GOAL OF THE EXERCISE -
Find the line containing "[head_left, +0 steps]" in the records below. Copy exactly that line and each one after it, ending at the line containing "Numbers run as", and nothing more.

ENTRIES SHOWN: Begin

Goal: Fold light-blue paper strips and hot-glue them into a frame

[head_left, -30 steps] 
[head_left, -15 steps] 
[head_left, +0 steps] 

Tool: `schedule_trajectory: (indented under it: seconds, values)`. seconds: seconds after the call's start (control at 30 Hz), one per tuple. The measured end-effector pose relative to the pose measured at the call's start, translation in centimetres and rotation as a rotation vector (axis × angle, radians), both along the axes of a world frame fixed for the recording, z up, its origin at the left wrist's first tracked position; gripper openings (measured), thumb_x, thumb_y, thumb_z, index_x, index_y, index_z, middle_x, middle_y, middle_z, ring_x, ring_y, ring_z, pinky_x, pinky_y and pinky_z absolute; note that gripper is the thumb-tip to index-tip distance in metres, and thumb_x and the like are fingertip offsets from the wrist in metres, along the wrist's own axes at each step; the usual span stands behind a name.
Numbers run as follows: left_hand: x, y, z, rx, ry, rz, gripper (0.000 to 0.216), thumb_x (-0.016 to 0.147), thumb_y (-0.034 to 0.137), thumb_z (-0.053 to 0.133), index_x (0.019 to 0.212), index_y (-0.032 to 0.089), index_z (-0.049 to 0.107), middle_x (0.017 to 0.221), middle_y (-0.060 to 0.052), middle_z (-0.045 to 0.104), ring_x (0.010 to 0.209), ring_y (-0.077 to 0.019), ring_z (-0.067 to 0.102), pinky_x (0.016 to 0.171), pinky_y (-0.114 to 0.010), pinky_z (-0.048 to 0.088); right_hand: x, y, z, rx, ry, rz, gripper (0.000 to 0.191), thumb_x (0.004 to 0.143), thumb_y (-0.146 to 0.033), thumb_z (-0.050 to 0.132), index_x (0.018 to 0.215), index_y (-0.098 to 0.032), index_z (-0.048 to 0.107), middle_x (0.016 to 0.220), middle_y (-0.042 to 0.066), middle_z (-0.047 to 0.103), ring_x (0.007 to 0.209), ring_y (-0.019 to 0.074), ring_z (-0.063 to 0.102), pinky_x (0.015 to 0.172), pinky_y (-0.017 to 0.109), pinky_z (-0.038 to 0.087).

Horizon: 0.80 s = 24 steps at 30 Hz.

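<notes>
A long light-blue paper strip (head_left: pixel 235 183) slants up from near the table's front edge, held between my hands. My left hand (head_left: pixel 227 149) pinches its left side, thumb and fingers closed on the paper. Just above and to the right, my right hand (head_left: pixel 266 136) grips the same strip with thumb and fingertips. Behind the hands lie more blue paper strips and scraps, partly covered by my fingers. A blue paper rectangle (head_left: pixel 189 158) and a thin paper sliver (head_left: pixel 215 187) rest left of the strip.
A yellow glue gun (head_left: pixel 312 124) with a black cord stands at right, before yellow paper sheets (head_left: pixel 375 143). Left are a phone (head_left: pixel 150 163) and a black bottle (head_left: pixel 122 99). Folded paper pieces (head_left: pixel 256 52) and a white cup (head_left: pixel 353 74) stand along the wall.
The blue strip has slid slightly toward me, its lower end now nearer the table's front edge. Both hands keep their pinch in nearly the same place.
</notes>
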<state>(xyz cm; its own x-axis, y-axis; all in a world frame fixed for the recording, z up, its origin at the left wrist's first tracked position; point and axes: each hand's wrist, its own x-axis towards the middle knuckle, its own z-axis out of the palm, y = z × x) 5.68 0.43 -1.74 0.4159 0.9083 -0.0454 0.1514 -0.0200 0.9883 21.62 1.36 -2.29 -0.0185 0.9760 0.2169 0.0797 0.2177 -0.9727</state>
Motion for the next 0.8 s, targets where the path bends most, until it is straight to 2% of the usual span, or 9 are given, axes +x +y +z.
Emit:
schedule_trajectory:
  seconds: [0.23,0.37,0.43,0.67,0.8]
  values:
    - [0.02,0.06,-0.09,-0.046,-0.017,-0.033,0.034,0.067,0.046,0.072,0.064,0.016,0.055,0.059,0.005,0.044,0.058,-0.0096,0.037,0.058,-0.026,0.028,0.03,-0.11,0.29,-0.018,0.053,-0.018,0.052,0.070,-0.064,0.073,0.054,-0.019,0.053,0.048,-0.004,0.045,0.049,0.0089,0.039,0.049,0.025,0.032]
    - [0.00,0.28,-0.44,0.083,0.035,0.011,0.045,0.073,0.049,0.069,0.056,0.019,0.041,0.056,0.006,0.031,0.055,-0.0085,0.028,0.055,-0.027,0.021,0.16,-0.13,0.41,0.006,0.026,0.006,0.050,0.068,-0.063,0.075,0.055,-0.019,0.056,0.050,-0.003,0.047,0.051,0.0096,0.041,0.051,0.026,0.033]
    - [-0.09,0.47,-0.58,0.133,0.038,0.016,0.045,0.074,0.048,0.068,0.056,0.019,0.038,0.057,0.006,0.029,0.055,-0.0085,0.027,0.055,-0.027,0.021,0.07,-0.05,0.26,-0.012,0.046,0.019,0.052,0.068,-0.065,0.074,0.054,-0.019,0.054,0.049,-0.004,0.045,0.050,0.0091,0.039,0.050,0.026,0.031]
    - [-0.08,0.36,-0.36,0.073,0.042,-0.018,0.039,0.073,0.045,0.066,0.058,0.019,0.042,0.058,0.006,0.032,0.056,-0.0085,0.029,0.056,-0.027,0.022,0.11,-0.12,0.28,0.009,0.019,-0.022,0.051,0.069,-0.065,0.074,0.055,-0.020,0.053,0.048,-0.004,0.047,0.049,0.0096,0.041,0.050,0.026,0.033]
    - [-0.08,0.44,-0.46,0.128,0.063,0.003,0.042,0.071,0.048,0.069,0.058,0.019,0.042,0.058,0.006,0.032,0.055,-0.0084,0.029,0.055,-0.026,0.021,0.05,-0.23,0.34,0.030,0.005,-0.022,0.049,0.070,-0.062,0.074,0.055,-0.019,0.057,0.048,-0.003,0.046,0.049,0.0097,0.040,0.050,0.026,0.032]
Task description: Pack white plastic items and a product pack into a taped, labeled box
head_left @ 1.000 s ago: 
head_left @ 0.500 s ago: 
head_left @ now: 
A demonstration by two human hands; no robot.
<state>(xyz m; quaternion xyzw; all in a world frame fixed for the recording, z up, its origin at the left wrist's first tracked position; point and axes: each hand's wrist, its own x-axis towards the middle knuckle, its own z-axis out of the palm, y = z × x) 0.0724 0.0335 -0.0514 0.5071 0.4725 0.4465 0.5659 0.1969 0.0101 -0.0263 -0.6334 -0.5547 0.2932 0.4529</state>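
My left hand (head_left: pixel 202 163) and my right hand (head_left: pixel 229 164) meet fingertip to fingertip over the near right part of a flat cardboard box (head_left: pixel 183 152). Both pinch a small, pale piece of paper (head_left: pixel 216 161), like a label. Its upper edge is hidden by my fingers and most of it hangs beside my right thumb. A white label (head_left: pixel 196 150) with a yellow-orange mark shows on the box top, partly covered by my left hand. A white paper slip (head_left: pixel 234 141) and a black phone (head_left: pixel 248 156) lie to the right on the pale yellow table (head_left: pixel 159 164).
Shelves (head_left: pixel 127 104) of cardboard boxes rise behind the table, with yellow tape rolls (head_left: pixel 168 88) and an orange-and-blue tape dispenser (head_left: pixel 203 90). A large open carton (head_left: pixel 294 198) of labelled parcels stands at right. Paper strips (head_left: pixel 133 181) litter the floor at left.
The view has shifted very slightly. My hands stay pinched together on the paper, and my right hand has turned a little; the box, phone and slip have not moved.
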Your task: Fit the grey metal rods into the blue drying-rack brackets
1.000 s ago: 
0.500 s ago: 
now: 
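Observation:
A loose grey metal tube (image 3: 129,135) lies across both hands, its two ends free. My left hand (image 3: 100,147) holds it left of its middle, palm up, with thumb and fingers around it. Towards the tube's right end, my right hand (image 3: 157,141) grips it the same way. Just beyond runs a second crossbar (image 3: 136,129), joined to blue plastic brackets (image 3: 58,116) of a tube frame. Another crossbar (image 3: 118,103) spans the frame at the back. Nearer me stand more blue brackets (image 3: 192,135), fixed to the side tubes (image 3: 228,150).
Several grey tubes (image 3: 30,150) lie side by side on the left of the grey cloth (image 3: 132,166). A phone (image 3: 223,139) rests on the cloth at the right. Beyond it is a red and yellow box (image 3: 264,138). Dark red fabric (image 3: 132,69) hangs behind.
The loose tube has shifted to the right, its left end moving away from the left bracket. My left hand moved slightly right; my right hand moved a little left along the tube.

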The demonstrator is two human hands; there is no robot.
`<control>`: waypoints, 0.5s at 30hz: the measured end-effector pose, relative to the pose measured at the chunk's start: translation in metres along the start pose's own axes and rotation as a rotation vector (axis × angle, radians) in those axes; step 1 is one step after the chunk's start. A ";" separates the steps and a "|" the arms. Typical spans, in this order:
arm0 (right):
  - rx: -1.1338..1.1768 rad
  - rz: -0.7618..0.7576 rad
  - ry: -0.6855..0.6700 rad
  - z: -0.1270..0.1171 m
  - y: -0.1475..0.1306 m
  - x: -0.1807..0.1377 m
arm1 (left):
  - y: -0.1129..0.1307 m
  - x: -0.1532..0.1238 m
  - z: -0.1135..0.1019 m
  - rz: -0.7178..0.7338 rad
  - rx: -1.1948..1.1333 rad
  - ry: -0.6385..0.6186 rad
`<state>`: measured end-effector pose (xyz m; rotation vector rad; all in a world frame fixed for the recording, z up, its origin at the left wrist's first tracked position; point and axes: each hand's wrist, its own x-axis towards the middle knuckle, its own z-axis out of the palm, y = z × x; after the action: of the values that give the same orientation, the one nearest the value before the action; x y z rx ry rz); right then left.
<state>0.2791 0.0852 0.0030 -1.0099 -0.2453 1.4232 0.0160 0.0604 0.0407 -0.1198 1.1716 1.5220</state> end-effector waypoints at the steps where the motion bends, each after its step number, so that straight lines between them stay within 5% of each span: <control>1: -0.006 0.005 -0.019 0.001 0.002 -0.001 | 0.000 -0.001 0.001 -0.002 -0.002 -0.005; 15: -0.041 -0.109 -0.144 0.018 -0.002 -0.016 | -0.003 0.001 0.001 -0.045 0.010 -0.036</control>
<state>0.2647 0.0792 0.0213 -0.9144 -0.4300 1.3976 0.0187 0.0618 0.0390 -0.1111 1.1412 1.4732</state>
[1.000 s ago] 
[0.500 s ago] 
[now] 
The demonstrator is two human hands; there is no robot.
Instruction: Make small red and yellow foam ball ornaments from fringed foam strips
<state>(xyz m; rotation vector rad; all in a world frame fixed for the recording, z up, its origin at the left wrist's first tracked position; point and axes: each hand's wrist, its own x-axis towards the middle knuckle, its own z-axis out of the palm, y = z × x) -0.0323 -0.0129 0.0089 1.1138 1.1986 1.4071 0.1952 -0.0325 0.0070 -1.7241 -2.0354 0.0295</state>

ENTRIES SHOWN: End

OUTPUT FOR THIS EXERCISE -
[head_left, +0 steps] 

Tool: `schedule_trajectory: (indented under it: seconds, values)`. seconds: seconds after the call's start (control at 30 Hz), one per tuple. The measured end-effector pose relative to the pose measured at the call's start, translation in centimetres and rotation as a rotation vector (axis × angle, radians), both along the axes of a world frame fixed for the recording, z up, its origin at the left wrist's first tracked position; gripper openings (measured), thumb_x, thumb_y, thumb_z, index_x, index_y, index_z, middle_x, middle_y, middle_z, ring_x, ring_y, ring_z, pinky_x, pinky_y and pinky_z absolute; note that gripper is the thumb-tip to index-tip distance in metres, and thumb_x and the like are fingertip offsets from the wrist in metres, along the wrist's own axes at each step; the usual span stands behind a name.
Numbers run as follows: left_hand: x, y, z, rx, ry, rz, gripper (0.000 to 0.216), thumb_x (-0.016 to 0.147), thumb_y (-0.034 to 0.137), thumb_z (-0.053 to 0.133), index_x (0.019 to 0.212), index_y (-0.032 to 0.089), index_z (-0.049 to 0.107), middle_x (0.017 to 0.221), middle_y (-0.060 to 0.052), middle_z (-0.045 to 0.104), ring_x (0.010 to 0.209), ring_y (-0.077 to 0.019), ring_z (-0.067 to 0.102), pinky_x (0.016 to 0.171), pinky_y (-0.114 to 0.010), pinky_z (-0.048 to 0.088); right_hand: x, y, z, rx, ry, rz, gripper (0.000 to 0.191), thumb_x (0.004 to 0.143), thumb_y (-0.146 to 0.033), thumb_z (-0.050 to 0.132), index_x (0.018 to 0.215), index_y (-0.098 to 0.032), index_z (-0.048 to 0.107), middle_x (0.016 to 0.220), middle_y (-0.042 to 0.066), middle_z (-0.047 to 0.103), ring_x (0.007 to 0.209), ring_y (-0.019 to 0.074), ring_z (-0.063 to 0.102), pinky_x (0.015 to 0.172), pinky_y (-0.017 to 0.109), pinky_z (-0.038 to 0.087).

The work on this exercise is done.